Podemos aprender mucho de las emociones si las invitamos a pasar
cada vez que llamen a nuestra puerta y las escuchamos. Y podemos ganar mucha
paz mental si aprendemos a acompañarlas a la puerta y dejar que se marchen tras
haberlas escuchado. Pero nada aprendemos de ellas cuando tratamos de luchar
contra ellas o hacer como si no existieran, además del tremendo esfuerzo que
supone esta lucha constante contra unos visitantes que van a seguir llamando a
tu puerta sin cesar pidiendo a gritos que les escuches.
El modo que
tiene una persona de relacionarse con sus emociones se aprende en la infancia.
Alrededor de los 4 años ya hemos aprendido a recibir y aceptar ciertas
emociones como miedo o ira, o bien
hemos aprendido a evitar y tratar de ignorar las emociones que no queremos
sentir.
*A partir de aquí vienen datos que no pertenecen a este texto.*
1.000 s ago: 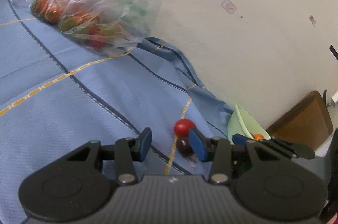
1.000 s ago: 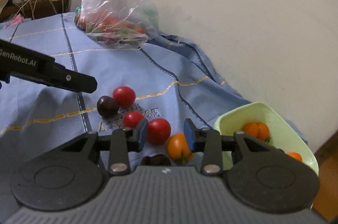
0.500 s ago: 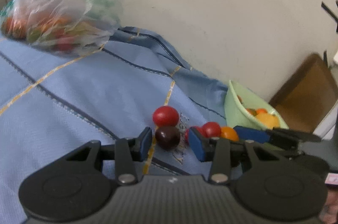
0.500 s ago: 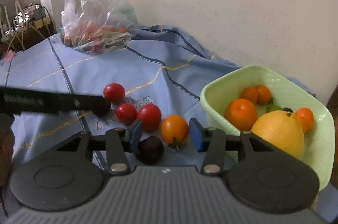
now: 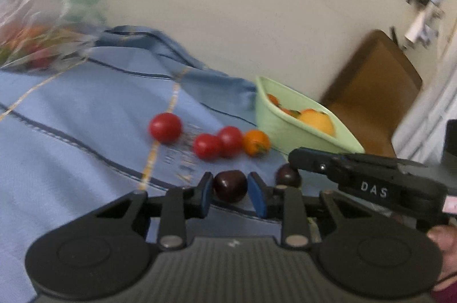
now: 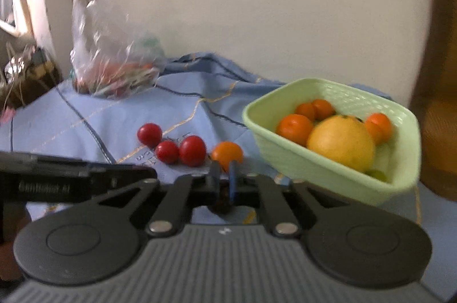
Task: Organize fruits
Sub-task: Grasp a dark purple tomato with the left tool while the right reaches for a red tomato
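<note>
Pale green plastic makes the best landmark on my feeds: the basket (image 6: 337,174) sits on the blue cloth (image 5: 71,114) close to the wall, holding a big yellow fruit (image 6: 341,141) and several small oranges (image 6: 295,128).

My left gripper (image 5: 230,190) has its blue pads on either side of a dark plum (image 5: 230,186), well to the left of the basket and nearer to me. The jaws are narrowed to about the fruit's width. Motion blur keeps me from telling whether the pads actually press it or just flank it.

My right gripper (image 6: 223,180) has its jaws drawn nearly together, with a dark round fruit (image 6: 222,196) low between the fingers, just left of the basket's near corner. In the left wrist view that second dark fruit (image 5: 288,176) sits under the right gripper's tip, close to the basket's near wall.

Left of the basket, an orange tomato (image 6: 227,153) lies nearest it, then two red tomatoes (image 6: 192,150) touching each other, then a third red one (image 6: 149,134) a little apart. Far left of the basket, against the wall, a clear plastic bag (image 6: 114,60) of produce rests on the cloth.
</note>
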Motion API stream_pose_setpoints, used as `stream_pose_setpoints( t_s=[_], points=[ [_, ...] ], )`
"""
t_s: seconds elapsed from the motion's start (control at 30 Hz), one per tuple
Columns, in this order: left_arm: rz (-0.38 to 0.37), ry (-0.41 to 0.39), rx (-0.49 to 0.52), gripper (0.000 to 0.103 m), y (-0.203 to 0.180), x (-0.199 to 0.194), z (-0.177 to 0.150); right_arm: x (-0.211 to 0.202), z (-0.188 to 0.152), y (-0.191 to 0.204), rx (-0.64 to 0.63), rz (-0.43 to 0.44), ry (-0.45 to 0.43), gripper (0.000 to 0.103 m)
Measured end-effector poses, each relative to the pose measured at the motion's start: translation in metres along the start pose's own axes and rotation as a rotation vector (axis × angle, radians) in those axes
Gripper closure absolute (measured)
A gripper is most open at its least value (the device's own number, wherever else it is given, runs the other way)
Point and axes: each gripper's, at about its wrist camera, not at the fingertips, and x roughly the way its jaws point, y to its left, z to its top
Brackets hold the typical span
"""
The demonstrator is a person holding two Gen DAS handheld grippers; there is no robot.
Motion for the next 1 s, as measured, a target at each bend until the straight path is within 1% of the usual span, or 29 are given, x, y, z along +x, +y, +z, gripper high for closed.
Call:
stream_pose_setpoints(
  t_s=[0.07,0.13,0.2,0.23,0.3,0.37,0.4,0.47,0.57,0.6,0.7,0.77,0.83,0.9,1.0],
  points=[
    [0.005,-0.002,0.007,0.076,-0.002,0.0,-0.001,-0.003,-0.003,-0.006,0.03,0.012,-0.005,0.095],
    [0.003,0.0,-0.019,0.076,0.001,0.0,0.0,-0.007,-0.004,-0.009,0.058,0.023,-0.008,0.091],
    [-0.001,0.007,-0.048,0.076,0.005,0.001,0.001,-0.01,-0.006,-0.011,0.081,0.043,-0.015,0.09],
    [-0.006,0.01,-0.059,0.076,0.007,0.002,0.001,-0.01,-0.007,-0.01,0.081,0.048,-0.013,0.088],
    [-0.008,0.01,-0.063,0.076,0.006,0.002,0.001,-0.012,-0.01,-0.007,0.064,0.049,-0.009,0.081],
    [-0.007,0.009,-0.054,0.076,0.005,0.001,0.001,-0.013,-0.013,-0.001,0.029,0.038,-0.018,0.07],
    [-0.007,0.008,-0.049,0.076,0.004,0.001,0.001,-0.013,-0.013,0.001,0.01,0.031,-0.021,0.067],
    [-0.005,0.007,-0.042,0.076,0.003,0.001,0.001,-0.011,-0.014,0.004,-0.025,0.0,-0.024,0.056],
    [-0.006,0.01,-0.038,0.076,0.003,0.001,0.0,-0.002,-0.018,0.005,-0.072,-0.074,-0.016,0.054],
    [-0.005,0.011,-0.036,0.076,0.003,0.002,0.001,0.001,-0.017,0.002,-0.065,-0.09,-0.002,0.054],
    [-0.001,0.006,-0.029,0.076,0.002,0.001,0.001,0.001,-0.016,-0.006,-0.028,-0.078,0.001,0.054],
    [0.005,-0.004,-0.034,0.076,0.003,0.0,0.002,-0.001,-0.015,-0.003,-0.033,-0.072,-0.016,0.054],
    [0.017,-0.011,-0.053,0.076,0.007,-0.001,0.003,-0.004,-0.011,0.008,-0.076,-0.066,-0.052,0.054],
    [0.028,-0.015,-0.085,0.076,0.012,-0.001,0.005,0.0,-0.005,0.019,-0.133,-0.05,-0.07,0.055],
    [0.055,-0.023,-0.123,0.076,0.02,-0.004,0.007,0.014,0.006,0.036,-0.222,-0.01,-0.054,0.056]
  ],
)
Los niños aprenden según cómo respondan ante sus emociones las personas
más cercanas a ellos. Por ejemplo, los demás pueden reírse cuando llora, o
pueden amenazarle con pegarle, o pueden burlarse cuando ven que tiene miedo.
Así, los niños pueden aprender a evitar las emociones, considerarlas peligrosas
o pensar que está mal sentirlas. Al aprenderse tan pronto, se acaban
convirtiendo en reacciones automáticas, que surgen sin apenas dando cuenta.
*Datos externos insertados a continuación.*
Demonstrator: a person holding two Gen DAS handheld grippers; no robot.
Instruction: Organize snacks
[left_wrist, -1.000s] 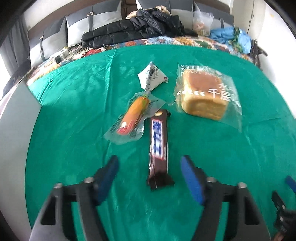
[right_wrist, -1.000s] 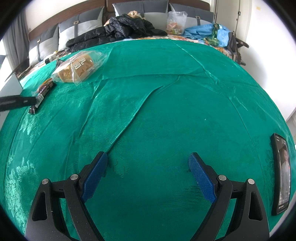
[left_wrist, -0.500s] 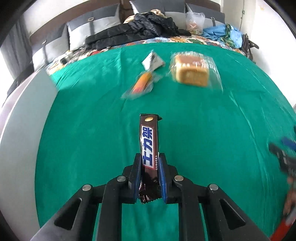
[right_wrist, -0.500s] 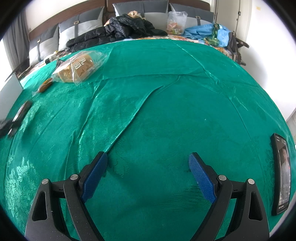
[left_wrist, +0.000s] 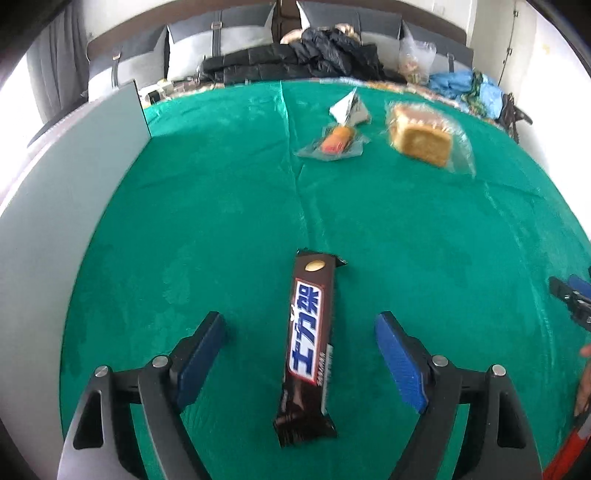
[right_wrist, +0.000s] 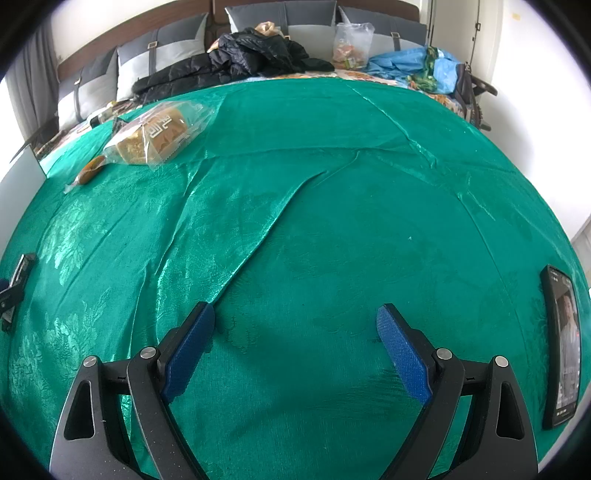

Las emociones son muy importantes porque nos ayudan a
relacionarnos con los demás, a evitar ciertas cosas o personas o acercarnos a
otras. Si no puedes sentir tus emociones y manejarlas adecuadamente, no podrás
moverte fácilmente por el complicado mundo de las relaciones interpersonales.
Expresar las emociones supone una parte fundamental de
nuestras vidas y nuestras relaciones, tanto con los demás como con nosotros
mismos, y las dificultades para identificarlas y expresarlas correctamente
pueden crearnos problemas y un alto grado de malestar.